In general, neurodevelopmental outcomes in congenital hypothyroidism (CH) are excellent.  Early and adequate therapy initiation, prior to 2nd week of life, will result in an appropriate global intelligence.  However, mild or subtle deficits in verbal skills, attention, memory, or motor development may be observed, particularly in those with severe CH. The severity of CH and pretreatment T4 level are important predictors of adverse cognitive and motor outcomes.[25][26][27] Studies suggest that children with thyroid agenesis had a lower IQ than those with dysgenesis, which could be explained by the cerebral injury that may occur prenatally.[27] In severe CH, high L-T4 starting doses (at 10-15 mcg/kg) rapidly normalize serum TSH concentrations and result in the attainment of normal global IQ at 4 years of age and young adults.[28] Moreover, when children with CH and early L-T4 initiation are directly compared with their own siblings, they do exhibit a mild IQ loss. This loss can be minimized to a certain degree if a higher starting dosage is provided.[29] Growth and bone age maturation are not affected by such a high dose.[30]

Complications

There is an increased incidence of other congenital malformations in children with congenital hypothyroidism (CH), particularly cardiac malformations, including septal defects, renal abnormalities, and the risk of neurodevelopmental disorders.[31] A thorough clinical examination, including a hearing screen, should be performed.

Postoperative and Rehabilitation Care

Sick neonates with congenital hypothyroidism (CH) in intensive care units, unable to receive medication via enteral route, or those under NPO status during pre or postoperative care will require intravenous (IV) L-T4 therapy, with IV dose generally 50% to 75% of the oral dose.

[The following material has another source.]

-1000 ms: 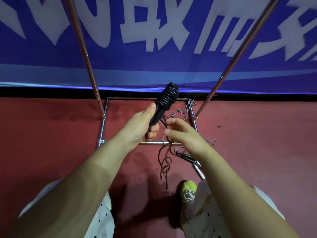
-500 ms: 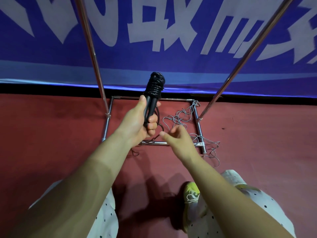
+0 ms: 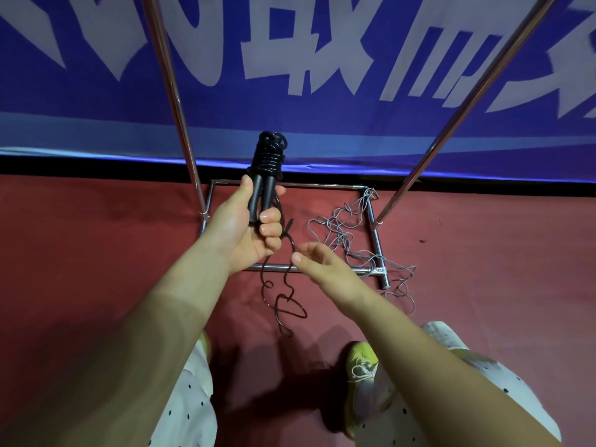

Deterrence and Patient Education

Parents need to be educated on the diagnosis of congenital hypothyroidism (CH), the importance of early and adequate treatment that will prevent poor neurodevelopmental outcomes. Clear and adequate instructions on the L-T4 administration should be provided for caretakers. The importance of close follow-up visits and thyroid laboratory monitoring needs to be emphasized. For excellent patient education resources, visit the Pediatric Endocrine Society website for educational materials.

Enhancing Healthcare Team Outcomes

Prompt diagnosis and treatment of congenital hypothyroidism (CH) is critical for the optimal neurodevelopmental outcome and requires interprofessional communication, and care coordination by newborn screen laboratory, primary care physicians, and pediatric endocrinologists are important. Abnormal NBS test results should be communicated immediately to the responsible physician, who will then contact the family so that follow-up testing and evaluation can be arranged, preferably on the day of results become available or on the next day at the latest. 

Patient education on CH and the importance of treatment adherence and follow-up care needs must be emphasized to the family. Demonstration L-T4 administration to newborns should be provided by nurses. If follow-up thyroid testing after treatment initiation does not show normalized free T4 or decreased TSH level < 20 mIU/mL within 4 weeks, physicians and healthcare team (nurses) should evaluate compliance, dosage, and administration method. Moreover, ongoing counseling at each follow-up visit should be provided for the family.